What this task involves:
Where does the word "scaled" show up in the data? Please find each such line and copy it.

Information provided:
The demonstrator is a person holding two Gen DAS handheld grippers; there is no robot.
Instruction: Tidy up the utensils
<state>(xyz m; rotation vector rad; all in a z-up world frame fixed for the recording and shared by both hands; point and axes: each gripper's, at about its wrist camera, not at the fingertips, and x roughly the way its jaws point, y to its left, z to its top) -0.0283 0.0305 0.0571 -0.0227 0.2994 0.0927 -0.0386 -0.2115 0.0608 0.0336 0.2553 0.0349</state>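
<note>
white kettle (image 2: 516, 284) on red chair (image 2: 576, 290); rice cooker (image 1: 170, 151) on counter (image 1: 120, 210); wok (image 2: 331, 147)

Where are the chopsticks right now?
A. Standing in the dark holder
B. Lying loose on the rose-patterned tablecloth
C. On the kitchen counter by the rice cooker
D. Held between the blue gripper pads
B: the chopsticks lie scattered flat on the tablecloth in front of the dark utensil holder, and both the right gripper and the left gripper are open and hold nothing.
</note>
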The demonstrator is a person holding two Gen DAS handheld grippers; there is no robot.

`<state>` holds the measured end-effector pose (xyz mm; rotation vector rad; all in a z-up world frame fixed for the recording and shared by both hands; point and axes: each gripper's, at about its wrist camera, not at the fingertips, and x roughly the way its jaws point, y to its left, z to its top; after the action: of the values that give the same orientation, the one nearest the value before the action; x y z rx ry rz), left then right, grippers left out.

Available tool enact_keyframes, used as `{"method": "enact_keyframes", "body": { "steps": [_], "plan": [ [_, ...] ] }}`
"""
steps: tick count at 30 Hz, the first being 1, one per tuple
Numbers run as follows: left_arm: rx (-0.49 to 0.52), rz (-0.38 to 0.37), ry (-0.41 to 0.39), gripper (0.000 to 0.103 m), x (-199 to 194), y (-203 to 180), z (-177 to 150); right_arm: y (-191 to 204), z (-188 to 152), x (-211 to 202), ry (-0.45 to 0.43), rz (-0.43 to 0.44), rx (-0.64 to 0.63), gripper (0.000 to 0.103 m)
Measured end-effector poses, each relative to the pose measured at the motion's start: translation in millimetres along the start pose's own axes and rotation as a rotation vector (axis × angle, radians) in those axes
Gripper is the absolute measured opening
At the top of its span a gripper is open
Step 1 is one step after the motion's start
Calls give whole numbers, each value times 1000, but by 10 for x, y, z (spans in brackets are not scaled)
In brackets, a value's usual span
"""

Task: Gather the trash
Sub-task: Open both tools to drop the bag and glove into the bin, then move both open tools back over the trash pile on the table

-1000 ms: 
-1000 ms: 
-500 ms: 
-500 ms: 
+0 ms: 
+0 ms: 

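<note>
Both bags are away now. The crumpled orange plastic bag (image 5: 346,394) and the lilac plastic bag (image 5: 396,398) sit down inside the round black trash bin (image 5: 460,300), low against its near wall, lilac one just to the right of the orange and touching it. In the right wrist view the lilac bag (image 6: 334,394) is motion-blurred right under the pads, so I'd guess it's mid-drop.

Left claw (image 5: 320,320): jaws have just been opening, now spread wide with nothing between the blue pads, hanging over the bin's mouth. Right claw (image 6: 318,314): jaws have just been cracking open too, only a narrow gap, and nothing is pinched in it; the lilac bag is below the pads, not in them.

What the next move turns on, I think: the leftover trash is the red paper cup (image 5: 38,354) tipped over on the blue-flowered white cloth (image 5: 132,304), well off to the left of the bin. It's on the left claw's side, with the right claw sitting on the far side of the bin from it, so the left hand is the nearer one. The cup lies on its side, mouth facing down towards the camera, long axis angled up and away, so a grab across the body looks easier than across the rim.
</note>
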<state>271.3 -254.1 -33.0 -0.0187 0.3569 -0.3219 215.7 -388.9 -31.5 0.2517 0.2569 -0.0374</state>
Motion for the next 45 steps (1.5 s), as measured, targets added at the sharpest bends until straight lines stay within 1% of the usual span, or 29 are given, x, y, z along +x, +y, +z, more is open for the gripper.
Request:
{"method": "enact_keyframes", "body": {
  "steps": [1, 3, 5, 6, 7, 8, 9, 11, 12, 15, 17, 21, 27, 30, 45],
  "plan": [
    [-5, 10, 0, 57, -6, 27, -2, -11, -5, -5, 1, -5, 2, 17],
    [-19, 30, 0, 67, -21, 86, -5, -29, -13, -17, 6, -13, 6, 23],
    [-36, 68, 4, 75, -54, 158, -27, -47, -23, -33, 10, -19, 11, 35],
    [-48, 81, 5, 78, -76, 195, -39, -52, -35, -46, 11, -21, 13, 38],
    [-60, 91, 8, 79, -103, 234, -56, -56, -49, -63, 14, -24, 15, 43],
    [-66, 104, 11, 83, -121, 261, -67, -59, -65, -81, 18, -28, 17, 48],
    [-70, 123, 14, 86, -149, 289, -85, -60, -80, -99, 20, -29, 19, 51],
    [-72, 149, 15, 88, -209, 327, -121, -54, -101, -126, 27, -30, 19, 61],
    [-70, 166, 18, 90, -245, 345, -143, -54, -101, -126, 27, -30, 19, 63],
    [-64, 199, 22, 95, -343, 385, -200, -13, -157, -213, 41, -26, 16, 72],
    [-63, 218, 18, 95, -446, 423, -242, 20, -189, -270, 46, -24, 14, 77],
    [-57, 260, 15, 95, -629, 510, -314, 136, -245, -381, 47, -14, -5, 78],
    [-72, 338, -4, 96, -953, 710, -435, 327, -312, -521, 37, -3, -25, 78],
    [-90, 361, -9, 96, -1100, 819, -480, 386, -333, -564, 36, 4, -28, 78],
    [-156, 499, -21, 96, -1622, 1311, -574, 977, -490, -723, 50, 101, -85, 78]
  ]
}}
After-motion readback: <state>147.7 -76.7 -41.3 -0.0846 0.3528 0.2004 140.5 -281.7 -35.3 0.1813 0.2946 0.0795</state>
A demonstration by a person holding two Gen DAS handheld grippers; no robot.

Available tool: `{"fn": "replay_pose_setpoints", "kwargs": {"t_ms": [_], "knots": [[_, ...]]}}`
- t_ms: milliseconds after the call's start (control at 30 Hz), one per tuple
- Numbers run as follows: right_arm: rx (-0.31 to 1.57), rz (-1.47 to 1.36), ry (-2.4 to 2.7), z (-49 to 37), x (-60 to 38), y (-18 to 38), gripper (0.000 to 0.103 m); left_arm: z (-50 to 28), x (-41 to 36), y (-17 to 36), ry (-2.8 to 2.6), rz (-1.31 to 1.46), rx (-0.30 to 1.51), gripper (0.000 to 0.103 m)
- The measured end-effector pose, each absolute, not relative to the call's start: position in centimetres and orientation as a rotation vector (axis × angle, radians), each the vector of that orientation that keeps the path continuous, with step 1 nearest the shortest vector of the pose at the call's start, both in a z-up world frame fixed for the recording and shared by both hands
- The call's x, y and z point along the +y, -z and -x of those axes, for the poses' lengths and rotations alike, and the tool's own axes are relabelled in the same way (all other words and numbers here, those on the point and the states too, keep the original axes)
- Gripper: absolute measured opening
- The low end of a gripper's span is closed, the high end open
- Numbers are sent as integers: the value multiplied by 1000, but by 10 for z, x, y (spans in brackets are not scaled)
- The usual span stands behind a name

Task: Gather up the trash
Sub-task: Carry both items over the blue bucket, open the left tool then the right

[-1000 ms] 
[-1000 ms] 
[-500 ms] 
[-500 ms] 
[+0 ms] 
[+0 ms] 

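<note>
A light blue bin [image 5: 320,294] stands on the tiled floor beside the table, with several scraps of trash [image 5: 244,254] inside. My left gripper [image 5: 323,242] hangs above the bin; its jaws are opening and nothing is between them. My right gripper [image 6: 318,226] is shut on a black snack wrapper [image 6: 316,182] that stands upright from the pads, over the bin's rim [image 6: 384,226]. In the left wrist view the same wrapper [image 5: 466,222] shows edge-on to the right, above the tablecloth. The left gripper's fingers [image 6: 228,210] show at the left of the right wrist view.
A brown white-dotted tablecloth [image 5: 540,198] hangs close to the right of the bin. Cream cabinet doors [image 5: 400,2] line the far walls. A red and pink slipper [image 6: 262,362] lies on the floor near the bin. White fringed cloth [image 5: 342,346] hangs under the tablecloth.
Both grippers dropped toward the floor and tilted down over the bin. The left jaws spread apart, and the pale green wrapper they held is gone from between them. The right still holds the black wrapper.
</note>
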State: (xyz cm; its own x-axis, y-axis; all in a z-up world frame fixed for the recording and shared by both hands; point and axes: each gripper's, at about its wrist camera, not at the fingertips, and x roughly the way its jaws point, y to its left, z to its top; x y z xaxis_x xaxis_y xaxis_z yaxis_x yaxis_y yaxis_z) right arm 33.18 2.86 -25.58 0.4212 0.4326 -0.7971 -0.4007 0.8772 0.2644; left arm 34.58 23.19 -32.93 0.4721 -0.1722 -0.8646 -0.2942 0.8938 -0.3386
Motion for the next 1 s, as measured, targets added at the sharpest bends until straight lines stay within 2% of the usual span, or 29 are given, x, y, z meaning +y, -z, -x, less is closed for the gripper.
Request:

Answer space:
Calls give whole numbers, each value times 1000, but by 10 for x, y, z (spans in brackets are not scaled)
- Numbers are sent as integers: the value multiplied by 1000, but by 10 for z, x, y (spans in brackets are not scaled)

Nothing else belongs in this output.